[Activity]: All that is needed is each line of the entries holding the word "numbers", copied as it stands.

[Stored entries]:
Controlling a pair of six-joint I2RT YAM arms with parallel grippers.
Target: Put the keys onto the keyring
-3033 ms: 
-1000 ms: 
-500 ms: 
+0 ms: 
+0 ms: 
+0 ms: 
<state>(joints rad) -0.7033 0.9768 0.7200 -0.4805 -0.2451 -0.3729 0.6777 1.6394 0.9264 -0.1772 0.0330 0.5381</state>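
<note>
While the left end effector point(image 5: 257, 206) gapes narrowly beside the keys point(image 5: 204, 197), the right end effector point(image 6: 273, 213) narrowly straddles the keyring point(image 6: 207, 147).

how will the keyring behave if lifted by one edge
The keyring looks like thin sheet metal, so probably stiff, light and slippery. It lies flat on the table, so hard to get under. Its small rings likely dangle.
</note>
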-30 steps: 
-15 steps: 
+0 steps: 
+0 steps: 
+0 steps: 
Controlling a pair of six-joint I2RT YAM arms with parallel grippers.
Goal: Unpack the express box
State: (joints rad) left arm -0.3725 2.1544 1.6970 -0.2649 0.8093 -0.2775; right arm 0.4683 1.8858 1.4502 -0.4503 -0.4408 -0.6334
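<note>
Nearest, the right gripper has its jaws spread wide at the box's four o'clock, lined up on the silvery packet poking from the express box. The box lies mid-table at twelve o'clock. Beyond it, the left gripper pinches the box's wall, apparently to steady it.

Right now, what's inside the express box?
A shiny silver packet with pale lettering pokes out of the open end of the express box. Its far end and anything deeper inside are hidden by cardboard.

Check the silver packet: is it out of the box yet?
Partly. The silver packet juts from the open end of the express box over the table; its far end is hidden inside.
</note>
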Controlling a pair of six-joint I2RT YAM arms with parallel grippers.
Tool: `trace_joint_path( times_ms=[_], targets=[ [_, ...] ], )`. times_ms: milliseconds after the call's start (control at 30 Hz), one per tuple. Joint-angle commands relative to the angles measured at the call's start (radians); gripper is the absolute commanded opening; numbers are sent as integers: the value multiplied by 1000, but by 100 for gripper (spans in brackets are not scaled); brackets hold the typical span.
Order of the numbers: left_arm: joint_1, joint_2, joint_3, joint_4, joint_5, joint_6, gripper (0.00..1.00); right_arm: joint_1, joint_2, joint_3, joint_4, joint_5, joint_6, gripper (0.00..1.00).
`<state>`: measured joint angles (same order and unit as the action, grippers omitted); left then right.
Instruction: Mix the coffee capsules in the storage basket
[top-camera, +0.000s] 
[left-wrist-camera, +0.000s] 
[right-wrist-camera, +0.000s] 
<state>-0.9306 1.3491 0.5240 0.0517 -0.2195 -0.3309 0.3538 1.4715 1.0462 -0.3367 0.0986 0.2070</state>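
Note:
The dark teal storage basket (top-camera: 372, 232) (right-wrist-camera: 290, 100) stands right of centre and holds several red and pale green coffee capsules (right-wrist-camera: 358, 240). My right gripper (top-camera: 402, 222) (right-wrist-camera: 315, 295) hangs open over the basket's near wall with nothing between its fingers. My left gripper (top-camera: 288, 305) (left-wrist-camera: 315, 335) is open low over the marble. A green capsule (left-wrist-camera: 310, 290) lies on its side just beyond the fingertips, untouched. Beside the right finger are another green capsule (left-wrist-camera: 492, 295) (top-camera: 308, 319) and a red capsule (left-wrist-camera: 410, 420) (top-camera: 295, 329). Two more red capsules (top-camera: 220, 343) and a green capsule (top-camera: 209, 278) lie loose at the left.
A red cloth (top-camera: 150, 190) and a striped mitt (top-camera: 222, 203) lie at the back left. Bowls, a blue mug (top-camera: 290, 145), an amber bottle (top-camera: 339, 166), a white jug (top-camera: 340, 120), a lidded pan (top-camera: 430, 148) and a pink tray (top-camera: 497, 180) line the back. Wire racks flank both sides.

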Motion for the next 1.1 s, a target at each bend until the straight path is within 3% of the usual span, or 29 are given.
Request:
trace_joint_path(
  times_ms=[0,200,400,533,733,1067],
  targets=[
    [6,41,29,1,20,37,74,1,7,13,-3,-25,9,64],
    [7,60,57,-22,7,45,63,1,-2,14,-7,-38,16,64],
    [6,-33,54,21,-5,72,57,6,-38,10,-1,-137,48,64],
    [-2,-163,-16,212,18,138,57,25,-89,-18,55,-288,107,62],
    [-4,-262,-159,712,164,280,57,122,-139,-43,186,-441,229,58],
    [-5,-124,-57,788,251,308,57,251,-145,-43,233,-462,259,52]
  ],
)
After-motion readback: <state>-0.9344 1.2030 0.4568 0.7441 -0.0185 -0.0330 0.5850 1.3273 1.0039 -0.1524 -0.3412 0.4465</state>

[The answer]:
Tool: `trace_joint_path( times_ms=[_], targets=[ [_, ...] ], )`. times_ms: milliseconds after the call's start (control at 30 Hz), one per tuple. Joint-angle commands relative to the angles measured at the call's start (radians); gripper is the absolute commanded opening; numbers are sent as integers: the value multiplied by 1000, but by 100 for gripper (spans in brackets are not scaled); brackets hold the typical span.
Order of the numbers: left_arm: joint_1, joint_2, joint_3, joint_4, joint_5, joint_6, gripper (0.00..1.00); right_arm: joint_1, joint_2, joint_3, joint_4, joint_5, joint_6, gripper (0.00..1.00).

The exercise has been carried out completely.